§ **Assignment**: What lines in the material hold the string "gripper"? Return every one of them.
======== The data
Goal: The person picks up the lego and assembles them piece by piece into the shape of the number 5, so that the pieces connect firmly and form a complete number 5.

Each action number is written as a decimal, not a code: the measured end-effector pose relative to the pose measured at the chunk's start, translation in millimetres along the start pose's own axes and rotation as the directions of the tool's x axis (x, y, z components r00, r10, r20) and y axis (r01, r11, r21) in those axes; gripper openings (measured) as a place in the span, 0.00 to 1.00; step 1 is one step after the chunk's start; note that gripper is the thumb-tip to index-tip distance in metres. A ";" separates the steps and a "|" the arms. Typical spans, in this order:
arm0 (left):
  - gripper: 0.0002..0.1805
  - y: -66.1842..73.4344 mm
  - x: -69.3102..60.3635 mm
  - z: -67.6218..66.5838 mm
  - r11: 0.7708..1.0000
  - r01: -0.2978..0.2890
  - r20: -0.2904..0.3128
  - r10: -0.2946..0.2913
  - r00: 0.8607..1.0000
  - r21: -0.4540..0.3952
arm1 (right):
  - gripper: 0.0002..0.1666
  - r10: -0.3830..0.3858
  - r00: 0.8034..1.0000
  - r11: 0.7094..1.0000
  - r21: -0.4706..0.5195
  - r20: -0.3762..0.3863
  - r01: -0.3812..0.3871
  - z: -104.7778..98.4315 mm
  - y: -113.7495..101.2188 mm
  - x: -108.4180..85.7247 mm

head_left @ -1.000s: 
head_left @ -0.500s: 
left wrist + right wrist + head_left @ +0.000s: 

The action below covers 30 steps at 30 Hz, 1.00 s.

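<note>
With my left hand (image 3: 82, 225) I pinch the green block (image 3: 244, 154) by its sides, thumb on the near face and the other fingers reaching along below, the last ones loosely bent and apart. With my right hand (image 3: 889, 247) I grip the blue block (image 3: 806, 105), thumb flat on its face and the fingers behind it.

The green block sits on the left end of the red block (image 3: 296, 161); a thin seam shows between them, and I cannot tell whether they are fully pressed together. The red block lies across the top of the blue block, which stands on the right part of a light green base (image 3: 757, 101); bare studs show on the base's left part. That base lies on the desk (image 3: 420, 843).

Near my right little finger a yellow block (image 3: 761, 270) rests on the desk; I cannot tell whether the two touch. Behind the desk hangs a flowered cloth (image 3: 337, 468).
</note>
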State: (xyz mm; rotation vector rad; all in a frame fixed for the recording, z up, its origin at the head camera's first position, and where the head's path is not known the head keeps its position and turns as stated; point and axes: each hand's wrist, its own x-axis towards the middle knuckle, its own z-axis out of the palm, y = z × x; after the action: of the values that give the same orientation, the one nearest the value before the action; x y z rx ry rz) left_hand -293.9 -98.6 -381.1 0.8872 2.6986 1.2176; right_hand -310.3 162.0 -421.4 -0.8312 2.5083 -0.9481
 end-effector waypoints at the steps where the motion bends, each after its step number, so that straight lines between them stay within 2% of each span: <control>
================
§ **Task solution**:
Each action number is written as a decimal, not a code: the measured end-effector pose relative to the pose measured at the chunk's start, translation in millimetres along the start pose's own axes and rotation as the directions of the tool's x axis (x, y, z components r00, r10, r20) and y axis (r01, r11, r21) in those axes; gripper openings (measured) as a place in the span, 0.00 to 1.00; step 1 is one step after the chunk's start; note that gripper is the thumb-tip to index-tip distance in metres. A ";" separates the steps and a "|" the arms. Typical spans, in this order:
  - gripper: 0.0002..0.1805
  - gripper: 0.0002..0.1666

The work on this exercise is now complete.